Признаюсь, автор мне симпатичен. Встречаясь, приветлив, прост, и входим мы без особых усилий в пространство один другого, так что я «у него» как у себя дома, а он «у меня» тем более желанный гость. И Лена его мила и умна, а ведь у меня с женами друзей совсем непросто: большинство из них вызывает у меня страх (за друзей) и острое к ним (друзьям) сочувствие. А тут нормальное муто, без напрягов и хитростей, что великая редкость и благо на земле. И проза его мне симпатична: с языком он не церемонится, пишет черновиком набело без причесываний и приглаживаний, не суетясь и иногда даже видя то, о чем пишет. Перефразируя великого шлифовальщика стекол, скажу: нормальная проза — вещь насколько прекрасная, настолько и редкая.

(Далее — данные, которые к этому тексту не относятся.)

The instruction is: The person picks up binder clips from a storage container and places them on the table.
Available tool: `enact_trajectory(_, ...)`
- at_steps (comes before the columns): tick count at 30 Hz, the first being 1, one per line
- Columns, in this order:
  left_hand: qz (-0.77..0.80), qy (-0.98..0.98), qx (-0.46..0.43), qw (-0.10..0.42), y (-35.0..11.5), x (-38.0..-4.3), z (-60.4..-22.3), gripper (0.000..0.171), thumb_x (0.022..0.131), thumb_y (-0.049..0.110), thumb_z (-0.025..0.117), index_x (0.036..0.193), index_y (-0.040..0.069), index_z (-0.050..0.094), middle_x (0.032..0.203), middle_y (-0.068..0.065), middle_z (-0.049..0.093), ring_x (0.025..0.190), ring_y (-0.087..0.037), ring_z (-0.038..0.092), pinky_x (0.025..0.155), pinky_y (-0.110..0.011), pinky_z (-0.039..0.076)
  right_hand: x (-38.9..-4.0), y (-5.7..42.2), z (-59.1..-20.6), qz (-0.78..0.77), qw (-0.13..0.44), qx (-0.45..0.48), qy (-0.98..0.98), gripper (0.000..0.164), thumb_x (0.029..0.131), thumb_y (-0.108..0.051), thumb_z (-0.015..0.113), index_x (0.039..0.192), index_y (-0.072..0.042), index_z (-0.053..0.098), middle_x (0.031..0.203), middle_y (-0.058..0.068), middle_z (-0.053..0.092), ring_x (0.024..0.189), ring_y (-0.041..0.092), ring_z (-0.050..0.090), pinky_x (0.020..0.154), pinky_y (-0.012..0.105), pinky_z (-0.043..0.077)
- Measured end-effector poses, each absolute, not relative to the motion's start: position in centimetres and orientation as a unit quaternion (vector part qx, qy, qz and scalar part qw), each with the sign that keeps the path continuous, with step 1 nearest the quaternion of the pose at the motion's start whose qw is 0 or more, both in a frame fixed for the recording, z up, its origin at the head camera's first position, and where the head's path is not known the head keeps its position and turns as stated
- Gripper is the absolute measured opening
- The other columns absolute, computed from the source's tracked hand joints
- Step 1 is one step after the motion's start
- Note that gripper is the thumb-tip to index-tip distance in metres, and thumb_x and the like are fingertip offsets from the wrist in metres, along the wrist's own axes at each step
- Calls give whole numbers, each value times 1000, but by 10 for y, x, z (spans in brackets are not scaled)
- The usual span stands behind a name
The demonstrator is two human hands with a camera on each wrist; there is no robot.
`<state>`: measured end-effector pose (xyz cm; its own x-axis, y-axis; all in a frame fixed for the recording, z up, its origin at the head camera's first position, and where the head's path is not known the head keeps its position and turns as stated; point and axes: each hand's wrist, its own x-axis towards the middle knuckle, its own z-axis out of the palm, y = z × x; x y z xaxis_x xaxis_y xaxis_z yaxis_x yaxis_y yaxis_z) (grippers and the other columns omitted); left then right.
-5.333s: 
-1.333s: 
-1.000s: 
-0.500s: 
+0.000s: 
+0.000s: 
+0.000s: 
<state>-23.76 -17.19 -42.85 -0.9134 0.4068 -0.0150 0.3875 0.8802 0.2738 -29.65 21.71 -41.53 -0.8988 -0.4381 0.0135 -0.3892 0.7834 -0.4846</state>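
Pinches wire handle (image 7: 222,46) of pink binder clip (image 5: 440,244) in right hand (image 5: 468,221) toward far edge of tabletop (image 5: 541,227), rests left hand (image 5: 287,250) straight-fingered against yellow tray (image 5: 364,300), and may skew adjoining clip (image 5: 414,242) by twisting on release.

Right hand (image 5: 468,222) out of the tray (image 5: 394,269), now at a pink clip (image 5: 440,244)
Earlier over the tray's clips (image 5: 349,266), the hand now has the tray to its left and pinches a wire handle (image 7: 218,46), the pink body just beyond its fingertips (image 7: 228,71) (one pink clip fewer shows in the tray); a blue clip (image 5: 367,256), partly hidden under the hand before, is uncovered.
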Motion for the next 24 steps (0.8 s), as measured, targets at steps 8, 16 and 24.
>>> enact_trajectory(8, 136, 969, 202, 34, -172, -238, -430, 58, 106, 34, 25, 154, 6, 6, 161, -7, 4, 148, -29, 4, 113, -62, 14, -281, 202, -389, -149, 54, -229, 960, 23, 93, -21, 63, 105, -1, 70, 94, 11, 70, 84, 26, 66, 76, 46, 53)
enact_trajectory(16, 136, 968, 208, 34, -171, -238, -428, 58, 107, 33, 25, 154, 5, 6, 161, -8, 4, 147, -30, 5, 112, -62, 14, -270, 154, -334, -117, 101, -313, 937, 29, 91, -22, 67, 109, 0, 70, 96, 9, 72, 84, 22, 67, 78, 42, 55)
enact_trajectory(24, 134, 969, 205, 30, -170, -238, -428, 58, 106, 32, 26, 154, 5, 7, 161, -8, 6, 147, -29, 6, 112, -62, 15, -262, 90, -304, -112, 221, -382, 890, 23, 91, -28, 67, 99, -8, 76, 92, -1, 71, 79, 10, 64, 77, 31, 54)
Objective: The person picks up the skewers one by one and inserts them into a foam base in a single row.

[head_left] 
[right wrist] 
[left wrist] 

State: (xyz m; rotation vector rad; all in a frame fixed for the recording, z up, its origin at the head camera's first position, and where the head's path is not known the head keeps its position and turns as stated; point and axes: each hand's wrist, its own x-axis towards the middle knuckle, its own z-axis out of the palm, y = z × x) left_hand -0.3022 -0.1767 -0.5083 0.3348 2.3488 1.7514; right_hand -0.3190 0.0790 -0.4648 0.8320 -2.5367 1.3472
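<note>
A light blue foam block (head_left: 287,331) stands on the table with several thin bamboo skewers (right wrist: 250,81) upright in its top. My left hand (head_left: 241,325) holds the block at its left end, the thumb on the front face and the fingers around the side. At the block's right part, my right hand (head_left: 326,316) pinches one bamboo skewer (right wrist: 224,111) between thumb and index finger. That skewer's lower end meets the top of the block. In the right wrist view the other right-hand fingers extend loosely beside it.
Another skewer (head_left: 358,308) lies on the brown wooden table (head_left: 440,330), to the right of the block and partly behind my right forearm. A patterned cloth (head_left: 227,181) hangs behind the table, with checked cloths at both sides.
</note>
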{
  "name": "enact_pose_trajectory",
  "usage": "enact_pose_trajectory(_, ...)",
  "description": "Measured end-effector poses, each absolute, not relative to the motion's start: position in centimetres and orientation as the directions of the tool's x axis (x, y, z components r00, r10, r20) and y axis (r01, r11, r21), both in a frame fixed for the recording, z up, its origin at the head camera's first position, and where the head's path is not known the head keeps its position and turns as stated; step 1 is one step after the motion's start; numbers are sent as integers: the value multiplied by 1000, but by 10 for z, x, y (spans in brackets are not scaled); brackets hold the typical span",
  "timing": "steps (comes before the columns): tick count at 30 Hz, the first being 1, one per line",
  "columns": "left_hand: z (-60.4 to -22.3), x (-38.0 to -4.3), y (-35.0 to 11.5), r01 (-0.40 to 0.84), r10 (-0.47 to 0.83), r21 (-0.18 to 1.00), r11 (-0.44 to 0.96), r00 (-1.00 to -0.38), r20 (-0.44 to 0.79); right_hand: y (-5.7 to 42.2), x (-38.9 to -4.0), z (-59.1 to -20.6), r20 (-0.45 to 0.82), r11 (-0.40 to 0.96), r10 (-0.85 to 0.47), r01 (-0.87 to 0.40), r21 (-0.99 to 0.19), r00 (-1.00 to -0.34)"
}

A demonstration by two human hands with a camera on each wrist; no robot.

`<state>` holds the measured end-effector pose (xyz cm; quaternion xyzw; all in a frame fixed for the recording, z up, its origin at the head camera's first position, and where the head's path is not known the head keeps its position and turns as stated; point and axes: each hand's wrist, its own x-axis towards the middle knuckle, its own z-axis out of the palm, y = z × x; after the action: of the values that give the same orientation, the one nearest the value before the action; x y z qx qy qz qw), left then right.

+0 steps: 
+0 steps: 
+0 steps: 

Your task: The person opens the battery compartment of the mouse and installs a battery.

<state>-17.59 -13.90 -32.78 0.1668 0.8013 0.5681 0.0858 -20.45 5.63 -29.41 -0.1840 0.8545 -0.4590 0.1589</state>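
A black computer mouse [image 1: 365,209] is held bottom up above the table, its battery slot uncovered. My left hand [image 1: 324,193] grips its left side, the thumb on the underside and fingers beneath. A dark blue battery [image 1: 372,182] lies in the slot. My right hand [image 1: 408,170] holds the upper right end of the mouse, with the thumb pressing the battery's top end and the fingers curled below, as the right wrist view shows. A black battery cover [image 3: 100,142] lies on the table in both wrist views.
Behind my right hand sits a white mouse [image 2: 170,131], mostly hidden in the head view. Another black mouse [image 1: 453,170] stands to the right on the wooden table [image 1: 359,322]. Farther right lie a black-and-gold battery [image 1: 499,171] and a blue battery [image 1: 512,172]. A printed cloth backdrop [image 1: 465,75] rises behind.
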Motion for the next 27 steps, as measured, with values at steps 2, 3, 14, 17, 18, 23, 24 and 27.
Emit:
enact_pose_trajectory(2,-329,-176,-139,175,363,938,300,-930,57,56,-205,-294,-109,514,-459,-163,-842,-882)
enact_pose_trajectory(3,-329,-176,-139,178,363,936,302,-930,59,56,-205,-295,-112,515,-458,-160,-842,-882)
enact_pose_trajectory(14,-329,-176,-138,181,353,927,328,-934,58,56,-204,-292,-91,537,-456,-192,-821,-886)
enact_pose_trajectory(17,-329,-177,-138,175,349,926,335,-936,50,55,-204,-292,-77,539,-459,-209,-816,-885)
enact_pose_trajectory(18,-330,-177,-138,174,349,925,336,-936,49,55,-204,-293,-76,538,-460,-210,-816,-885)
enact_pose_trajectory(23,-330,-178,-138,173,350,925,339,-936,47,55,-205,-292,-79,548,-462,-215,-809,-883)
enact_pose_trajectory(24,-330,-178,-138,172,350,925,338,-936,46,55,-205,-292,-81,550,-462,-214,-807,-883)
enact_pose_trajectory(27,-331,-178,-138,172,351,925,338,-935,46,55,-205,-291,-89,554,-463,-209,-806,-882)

Итак, рассказ мой пойдет по двум тропам попеременно. Первая тропа — дружеская и пристрастная, ведет она к самому автору, то есть к истоку вышеназванной мутологии, к его мягкой незащищенности и так и не наработанной уклончивости, проявленной скорее в убегании и прятании, нежели в вилянии и заслонках. Вторая тропа — холодная и беспристрастная, направленная на его суетливую и в основе своей такую жалостливую концепцию, что хоть стой хоть падай. Не без радости вижу вдали и сквозь магическую призму, как обе эти тропинки таинственным манером сольются, а что на свете прекраснее соединения, когда ничего не остается за скобками, когда нет никаких скоб, когда вообще ничего нет снаружи, а все внутри, все одно, и к черту все остальное! И чтобы окончательно отпугнуть читателя, у которого уже от одного моего Вступления по спине бегают мурашки, я начну свой рассказ даже не с мутологических идей моего друга, а с отступления под названием:
О вирусах. «Вокруг нас кишмя кишат разноцветные вирусы, и некоторые из них очень милы», — замечает наш наблюдательный мутолог. Вирусы вползают в плоть авторской речи, в ее хрупкие перепонки и хрящики, ввинчиваются в трепетный кончик языка, свисают гроздьями у него под нёбом, прячутся за щеками, в гнилых деснах, в ущельях между зубами. Вытащить их оттуда невозможно, как нельзя отделить власть от коррупции и грех от монаха. Вот несколько милых зверят, гуляющих по широким проспектам и кривоколенным закоулкам прозы нашего друга: «однозначно» (в значении «определенно», «несомненно»); «комфортно» (в смысле «удобно», «уютно» или «приятно»); «да?» и «так?» (в качестве довесок к вопросам); «как бы» (в смысле подобия чего-то чему-то) и «похоже» («кажется», «по-видимому»). «Боже ж ты мой!», — как любит восклицать наш автор, пародируя колоритных бабелевских героинь, а ведь это только ажурные облачка на фоне обложных туч этих словесных паразитов. Видели ли вы, как тучами летит саранча на застывшие от ужаса злаки? Я не видел, но могу вообразить. Вот так и эти «как бы», «похоже», «комфортно» и «однозначно» скоро сожрут нас всех подчистую. Мы «как бы» стали их объектом. «Похоже», им у нас «однозначно» «комфортно». И если даже положить, что автор горстями подсыпает в прозу этих насекомых, чтобы пошутить над ними и над нами (а может быть, и над собой), то чем же объяснить его страсть к провинциальным культяпам, таким, например, как «фотка»? Фотография, видите ли, слишком перегруженное слово, и его надо торопливо обрезать, как иудея из зрелых атеистов при его обращении в веру предков. «Боже ж ты мой!»